### About this exercise
Which lines of the data below contain "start"? Please show them all.

### Collected data
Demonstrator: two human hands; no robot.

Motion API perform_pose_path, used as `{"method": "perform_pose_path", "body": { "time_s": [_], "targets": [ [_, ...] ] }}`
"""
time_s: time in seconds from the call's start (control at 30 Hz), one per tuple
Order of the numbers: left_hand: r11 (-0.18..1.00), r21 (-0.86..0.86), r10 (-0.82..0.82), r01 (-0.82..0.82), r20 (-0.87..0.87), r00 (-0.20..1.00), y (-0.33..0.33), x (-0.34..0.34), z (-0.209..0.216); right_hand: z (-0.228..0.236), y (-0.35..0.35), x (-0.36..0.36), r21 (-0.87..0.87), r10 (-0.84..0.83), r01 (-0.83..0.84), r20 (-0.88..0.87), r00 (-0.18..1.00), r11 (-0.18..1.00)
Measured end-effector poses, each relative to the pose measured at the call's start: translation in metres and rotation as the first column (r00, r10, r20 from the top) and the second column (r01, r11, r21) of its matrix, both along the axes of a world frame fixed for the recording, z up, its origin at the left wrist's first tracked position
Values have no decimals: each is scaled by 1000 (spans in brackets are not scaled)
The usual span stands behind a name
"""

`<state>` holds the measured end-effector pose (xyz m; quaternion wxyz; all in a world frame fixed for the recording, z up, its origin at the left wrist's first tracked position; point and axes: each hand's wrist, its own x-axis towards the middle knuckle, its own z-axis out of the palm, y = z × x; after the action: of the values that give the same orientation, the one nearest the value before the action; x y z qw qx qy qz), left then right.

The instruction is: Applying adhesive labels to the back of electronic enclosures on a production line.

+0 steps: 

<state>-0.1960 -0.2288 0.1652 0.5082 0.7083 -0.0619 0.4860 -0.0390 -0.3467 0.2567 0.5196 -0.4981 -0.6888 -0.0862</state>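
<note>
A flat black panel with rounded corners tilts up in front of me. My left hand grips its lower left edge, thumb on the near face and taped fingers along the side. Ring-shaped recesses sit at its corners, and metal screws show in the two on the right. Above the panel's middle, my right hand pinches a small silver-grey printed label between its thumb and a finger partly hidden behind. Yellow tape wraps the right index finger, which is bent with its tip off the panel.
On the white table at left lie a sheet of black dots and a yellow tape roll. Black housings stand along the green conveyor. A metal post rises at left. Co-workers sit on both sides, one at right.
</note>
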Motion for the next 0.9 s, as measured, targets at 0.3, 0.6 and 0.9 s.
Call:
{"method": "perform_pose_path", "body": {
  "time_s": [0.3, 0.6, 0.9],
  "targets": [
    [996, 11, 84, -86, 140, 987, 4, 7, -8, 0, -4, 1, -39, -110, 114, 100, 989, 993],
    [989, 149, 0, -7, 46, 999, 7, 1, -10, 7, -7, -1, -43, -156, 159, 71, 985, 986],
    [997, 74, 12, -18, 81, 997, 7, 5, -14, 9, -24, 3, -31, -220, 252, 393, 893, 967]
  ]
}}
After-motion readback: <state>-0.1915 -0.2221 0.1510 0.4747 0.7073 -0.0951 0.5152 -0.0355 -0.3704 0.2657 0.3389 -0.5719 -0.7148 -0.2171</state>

### Task solution
time_s: time in seconds from the call's start (control at 30 Hz), one per tuple
Measured end-effector poses, each relative to the pose measured at the call's start: translation in metres and rotation as the first column (r00, r10, r20 from the top) and the second column (r01, r11, r21) of its matrix, both along the axes of a world frame fixed for the recording, z up, its origin at the left wrist's first tracked position

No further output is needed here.